═════ SUPPLIED ENTRIES
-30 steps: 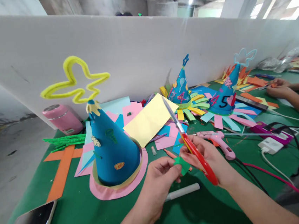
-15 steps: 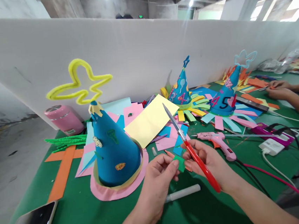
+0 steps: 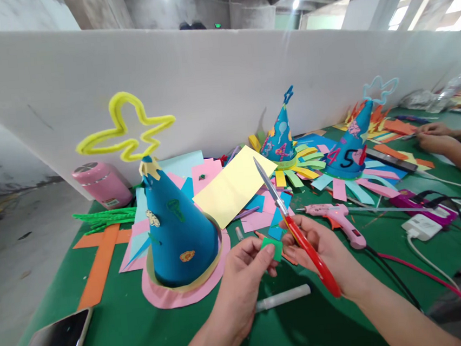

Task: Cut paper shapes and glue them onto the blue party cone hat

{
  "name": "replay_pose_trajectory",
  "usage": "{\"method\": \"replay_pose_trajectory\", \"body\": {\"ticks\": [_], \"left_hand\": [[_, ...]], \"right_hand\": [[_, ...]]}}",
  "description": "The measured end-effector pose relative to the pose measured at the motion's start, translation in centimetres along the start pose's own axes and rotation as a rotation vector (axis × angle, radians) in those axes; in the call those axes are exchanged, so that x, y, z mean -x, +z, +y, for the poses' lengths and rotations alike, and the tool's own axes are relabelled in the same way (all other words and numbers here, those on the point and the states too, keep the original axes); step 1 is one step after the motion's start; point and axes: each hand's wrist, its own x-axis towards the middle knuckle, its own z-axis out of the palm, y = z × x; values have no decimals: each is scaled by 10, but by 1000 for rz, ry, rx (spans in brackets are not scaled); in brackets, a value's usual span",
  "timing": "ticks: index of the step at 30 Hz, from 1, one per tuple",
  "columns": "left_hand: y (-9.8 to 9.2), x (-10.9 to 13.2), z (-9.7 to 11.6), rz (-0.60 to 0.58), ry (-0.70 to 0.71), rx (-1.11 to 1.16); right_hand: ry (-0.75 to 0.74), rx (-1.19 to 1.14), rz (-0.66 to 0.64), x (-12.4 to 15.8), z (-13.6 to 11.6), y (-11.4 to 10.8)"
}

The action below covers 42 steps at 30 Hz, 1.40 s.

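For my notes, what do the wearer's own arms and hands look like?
Both the left hand and the right hand are bare, with no gloves. No ring shows on the visible fingers, and no watch or bracelet on the wrists. The left forearm and right forearm are uncovered down to the picture's lower edge; no sleeve or marking shows.

Head cam, worn by the person, looks fwd & down across green table [image 3: 124, 335]; L hand [image 3: 242, 272] & R hand [image 3: 334, 255] close, lower ctr of frame; white partition [image 3: 206, 88] farther off, upper half.
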Motion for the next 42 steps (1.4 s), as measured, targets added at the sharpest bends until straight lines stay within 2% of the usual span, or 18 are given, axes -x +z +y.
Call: {"method": "replay_pose_trajectory", "body": {"ticks": [5,12,15,21,25,35,42], "left_hand": [[-5,-5,6,168,67,59],[-8,-6,14,233,108,84],[-8,-5,15,250,123,97],[-7,-5,15,273,106,118],[-8,-6,13,271,96,107],[-10,-6,11,259,125,29],[-9,-5,11,262,120,21]], "right_hand": [[21,43,15,13,9,-7],[54,375,-2,40,23,-19],[67,447,1,46,26,-22],[122,446,-99,48,34,-28],[102,419,-8,47,37,-28],[91,359,47,48,26,-20],[146,373,-64,45,22,-24]]}}
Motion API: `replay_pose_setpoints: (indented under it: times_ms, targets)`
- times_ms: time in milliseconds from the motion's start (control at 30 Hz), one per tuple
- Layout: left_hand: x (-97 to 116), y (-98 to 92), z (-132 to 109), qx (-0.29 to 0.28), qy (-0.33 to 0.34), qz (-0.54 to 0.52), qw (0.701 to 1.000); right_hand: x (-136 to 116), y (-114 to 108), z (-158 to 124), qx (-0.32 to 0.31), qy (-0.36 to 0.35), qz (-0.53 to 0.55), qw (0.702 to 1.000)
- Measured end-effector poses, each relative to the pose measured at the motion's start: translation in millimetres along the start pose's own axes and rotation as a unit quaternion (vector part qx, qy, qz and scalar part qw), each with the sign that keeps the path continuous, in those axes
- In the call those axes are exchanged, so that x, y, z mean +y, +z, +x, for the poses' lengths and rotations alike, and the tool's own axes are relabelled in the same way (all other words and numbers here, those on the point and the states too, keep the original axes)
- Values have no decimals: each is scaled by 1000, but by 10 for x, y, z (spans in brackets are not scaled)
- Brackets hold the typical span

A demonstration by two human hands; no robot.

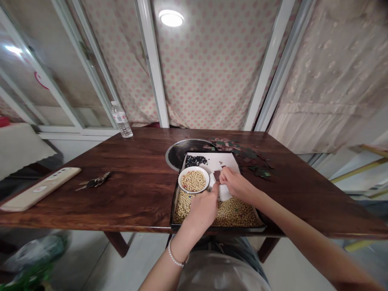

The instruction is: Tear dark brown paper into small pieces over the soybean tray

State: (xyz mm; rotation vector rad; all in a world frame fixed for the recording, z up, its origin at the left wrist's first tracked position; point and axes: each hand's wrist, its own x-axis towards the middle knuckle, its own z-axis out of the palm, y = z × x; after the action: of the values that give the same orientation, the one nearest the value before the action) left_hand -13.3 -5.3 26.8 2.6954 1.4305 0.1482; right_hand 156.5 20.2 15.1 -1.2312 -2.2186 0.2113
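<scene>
A black tray [175, 194] lined with white paper sits at the table's near edge. Pale soybeans [239, 212] fill its near half, and a small pile of black beans [195, 161] lies at its far left. A white bowl [194, 180] of pale beans stands inside the tray. My left hand [203, 207], with a bead bracelet at the wrist, is closed over the beans beside the bowl, fingertips pinched. My right hand [236, 184] is closed just right of it on the white paper, near a small dark piece [216, 175]. What the fingers hold is too small to make out.
Behind the tray, a round metal plate [176, 151] is set in the dark wooden table [133, 182]. Dark paper scraps [251, 159] litter the far right. A water bottle [121, 120] stands far left; keys [95, 182] and a remote control [39, 188] lie left.
</scene>
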Motion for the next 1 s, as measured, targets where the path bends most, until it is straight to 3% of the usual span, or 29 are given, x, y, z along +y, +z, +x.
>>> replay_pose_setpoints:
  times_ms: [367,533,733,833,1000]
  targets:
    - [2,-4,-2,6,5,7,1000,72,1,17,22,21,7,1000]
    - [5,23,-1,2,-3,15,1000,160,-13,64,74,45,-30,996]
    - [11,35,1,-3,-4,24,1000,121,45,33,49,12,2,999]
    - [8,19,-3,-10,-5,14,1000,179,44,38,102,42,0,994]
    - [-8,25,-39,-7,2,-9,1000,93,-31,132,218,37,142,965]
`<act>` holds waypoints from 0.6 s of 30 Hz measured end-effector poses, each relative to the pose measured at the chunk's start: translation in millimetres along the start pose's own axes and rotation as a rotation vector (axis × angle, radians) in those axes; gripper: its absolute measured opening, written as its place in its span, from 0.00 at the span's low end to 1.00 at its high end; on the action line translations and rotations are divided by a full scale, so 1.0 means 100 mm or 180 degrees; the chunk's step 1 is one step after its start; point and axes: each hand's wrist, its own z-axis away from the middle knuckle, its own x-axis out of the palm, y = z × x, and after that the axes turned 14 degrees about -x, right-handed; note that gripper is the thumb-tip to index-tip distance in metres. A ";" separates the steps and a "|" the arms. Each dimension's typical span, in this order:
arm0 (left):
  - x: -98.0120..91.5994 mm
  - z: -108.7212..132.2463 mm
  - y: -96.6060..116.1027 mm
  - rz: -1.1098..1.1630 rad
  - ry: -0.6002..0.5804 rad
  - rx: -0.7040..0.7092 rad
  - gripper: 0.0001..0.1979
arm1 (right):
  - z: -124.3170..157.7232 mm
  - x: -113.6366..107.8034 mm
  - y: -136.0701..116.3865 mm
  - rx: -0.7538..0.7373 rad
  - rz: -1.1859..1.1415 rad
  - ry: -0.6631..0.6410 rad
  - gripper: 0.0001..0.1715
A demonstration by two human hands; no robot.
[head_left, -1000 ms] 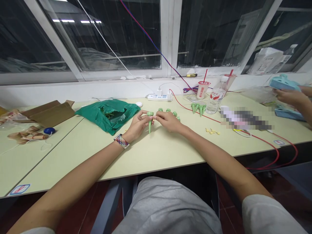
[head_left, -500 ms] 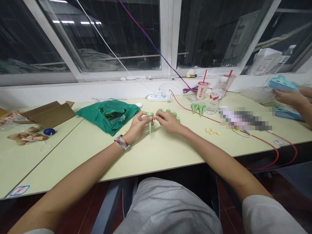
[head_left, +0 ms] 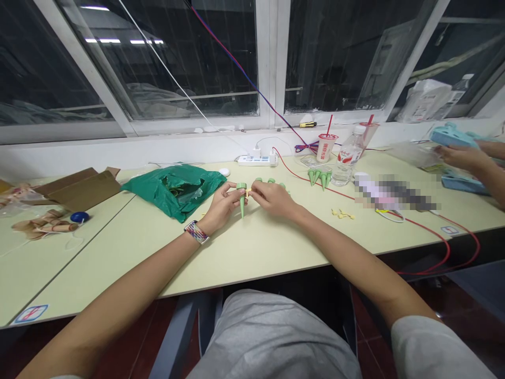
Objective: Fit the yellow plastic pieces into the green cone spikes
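Observation:
My left hand (head_left: 222, 208) is closed on a green plastic watering spike (head_left: 242, 206), its round head up and its tip pointing down. Between the fingertips of my right hand (head_left: 272, 198) is a small yellow plastic valve (head_left: 248, 192), touching or close against the side of the spike just below its head. Further green spike pieces (head_left: 283, 186) lie behind my right hand, which partly hides them. Several more green spikes (head_left: 319, 178) rest together near the bottle. A few loose yellow valves (head_left: 343, 213) are on the table to the right.
A torn green plastic bag (head_left: 177, 189) lies left of my hands. Farther left are an open cardboard box (head_left: 81, 188) and wooden pieces with a blue ball (head_left: 79, 217). A water bottle (head_left: 347, 160) and a cup (head_left: 326, 147) stand right. Another person's hands (head_left: 463, 158) hold something blue.
The yellow valve at my right fingertips shows more plainly beside the spike. Both hands keep nearly the same place; the whole view has shifted slightly.

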 end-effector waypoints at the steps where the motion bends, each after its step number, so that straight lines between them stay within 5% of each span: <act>1: 0.00 0.00 0.00 -0.0009 -0.0017 -0.0016 0.23 | 0.00 0.00 0.01 0.0007 -0.0047 -0.0015 0.15; 11: -0.04 0.00 -0.01 -0.0269 0.0030 0.0113 0.25 | -0.04 0.07 0.02 0.0797 -0.1751 0.0184 0.20; 18: 0.01 0.00 -0.01 -0.0251 0.0223 0.0110 0.25 | -0.05 0.07 0.04 0.0903 -0.1866 0.0456 0.14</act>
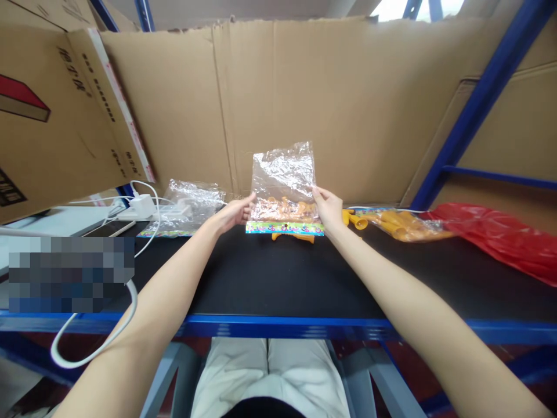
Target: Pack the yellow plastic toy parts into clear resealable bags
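Note:
A clear plastic bag (284, 180) with a colourful printed strip along its lower edge is held up over the black tabletop. Orange pieces show through its lower part. My right hand (329, 208) pinches the bag's right edge. At its left edge is my left hand (237, 213), fingers bent against the plastic. Below the strip, an orange piece (296, 238) lies on the table, partly hidden by the bag. Just right of my right hand lie loose orange parts (357, 220), next to another bag (400, 225) with orange pieces inside.
Several clear bags (187, 209) with a printed strip lie at the left. White cables and a power strip (141, 207) are beyond them. A red plastic bag (496, 235) is on the right. Cardboard (348, 110) stands behind the black table (287, 284), between blue posts.

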`<state>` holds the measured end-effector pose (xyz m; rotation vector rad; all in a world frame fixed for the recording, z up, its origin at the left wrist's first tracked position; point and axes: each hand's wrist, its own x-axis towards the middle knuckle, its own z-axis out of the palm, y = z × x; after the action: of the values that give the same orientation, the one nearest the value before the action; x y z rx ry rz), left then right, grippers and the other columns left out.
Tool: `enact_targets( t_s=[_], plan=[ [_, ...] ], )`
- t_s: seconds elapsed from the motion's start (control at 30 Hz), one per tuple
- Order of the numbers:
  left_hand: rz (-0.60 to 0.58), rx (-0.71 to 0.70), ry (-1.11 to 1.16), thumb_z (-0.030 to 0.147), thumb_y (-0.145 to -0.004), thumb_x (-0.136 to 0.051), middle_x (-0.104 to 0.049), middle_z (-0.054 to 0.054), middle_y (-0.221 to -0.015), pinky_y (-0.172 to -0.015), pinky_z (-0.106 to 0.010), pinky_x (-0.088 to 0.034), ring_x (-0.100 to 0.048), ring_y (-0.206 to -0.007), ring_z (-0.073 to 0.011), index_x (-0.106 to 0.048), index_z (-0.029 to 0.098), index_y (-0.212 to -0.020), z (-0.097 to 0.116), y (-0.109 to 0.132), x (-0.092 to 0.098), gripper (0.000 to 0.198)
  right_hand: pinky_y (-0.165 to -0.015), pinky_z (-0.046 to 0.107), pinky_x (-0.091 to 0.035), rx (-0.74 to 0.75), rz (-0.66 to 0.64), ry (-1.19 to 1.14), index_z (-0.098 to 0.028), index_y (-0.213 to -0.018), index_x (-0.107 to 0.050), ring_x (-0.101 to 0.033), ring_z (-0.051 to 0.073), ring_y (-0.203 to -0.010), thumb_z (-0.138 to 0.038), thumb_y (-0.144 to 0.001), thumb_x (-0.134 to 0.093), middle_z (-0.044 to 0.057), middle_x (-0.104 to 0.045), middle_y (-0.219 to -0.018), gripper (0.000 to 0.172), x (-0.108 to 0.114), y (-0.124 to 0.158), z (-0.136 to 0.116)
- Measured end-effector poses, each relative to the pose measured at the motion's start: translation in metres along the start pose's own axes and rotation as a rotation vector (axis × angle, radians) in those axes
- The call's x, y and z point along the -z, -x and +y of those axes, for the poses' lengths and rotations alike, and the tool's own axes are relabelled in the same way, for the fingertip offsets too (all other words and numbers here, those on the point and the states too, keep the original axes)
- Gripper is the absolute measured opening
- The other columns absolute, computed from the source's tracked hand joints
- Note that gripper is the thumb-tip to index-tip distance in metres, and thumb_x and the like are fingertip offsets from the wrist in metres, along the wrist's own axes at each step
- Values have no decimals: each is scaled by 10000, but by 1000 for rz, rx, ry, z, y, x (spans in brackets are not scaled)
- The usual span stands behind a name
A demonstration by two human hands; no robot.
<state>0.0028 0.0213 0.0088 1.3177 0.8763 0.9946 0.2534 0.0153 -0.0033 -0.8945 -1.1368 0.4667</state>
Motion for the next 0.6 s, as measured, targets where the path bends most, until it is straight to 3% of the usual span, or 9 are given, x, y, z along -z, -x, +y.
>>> enact_targets(
  t_s=[0.07, 0.17, 0.3, 0.47, 0.6],
  plan=[
    [-56, 10, -78, 455, -648, -724, -516, 22, -523, -467, -203, -394, -502, -450, -84, -546, 150, -626, -2, 3, -3, 353, -847, 366, -462, 7, 14, 14, -156, -879, -704, -619, 210, -933, -441, -723, -625, 80, -703, -948, 335, 1, -1, 1],
    [-36, -36, -134, 407, -658, -727, -546, 2, -552, -483, -209, -394, -507, -475, -86, -567, 144, -607, -5, 4, -5, 312, -865, 364, -450, 20, 21, 27, -148, -874, -704, -618, 210, -938, -432, -729, -619, 89, -700, -959, 331, 2, -1, 2],
    [39, -128, -181, 424, -695, -692, -503, 15, -495, -426, -194, -314, -420, -416, -64, -570, 148, -579, -10, -3, -4, 323, -783, 333, -480, 9, 52, 32, -146, -879, -702, -623, 199, -875, -426, -729, -614, 82, -700, -914, 330, 1, 0, 3],
    [214, -346, -307, 497, -730, -629, -371, 54, -400, -368, -199, -186, -293, -349, -50, -499, 165, -509, -13, -9, -8, 419, -583, 300, -494, -56, 62, 12, -172, -916, -694, -612, 179, -701, -439, -728, -607, 50, -688, -819, 339, 0, 2, 1],
    [305, -364, -471, 542, -768, -551, -338, 47, -363, -359, -218, -187, -299, -323, -75, -426, 191, -464, -13, -7, -11, 481, -691, 322, -505, 1, 78, -5, -175, -887, -692, -615, 200, -854, -424, -737, -597, 59, -689, -889, 306, -1, 3, 0]
  ],
)
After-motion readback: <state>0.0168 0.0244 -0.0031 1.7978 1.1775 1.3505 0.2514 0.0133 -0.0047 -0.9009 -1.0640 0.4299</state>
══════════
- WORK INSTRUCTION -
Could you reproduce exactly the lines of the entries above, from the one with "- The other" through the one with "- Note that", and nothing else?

- SOLUTION TO THE PROBLEM -
- The other columns absolute, computed from the source's tracked hand joints
- Note that gripper is the thumb-tip to index-tip distance in metres, and thumb_x and the like are fingertip offsets from the wrist in metres, along the wrist's own axes at each step

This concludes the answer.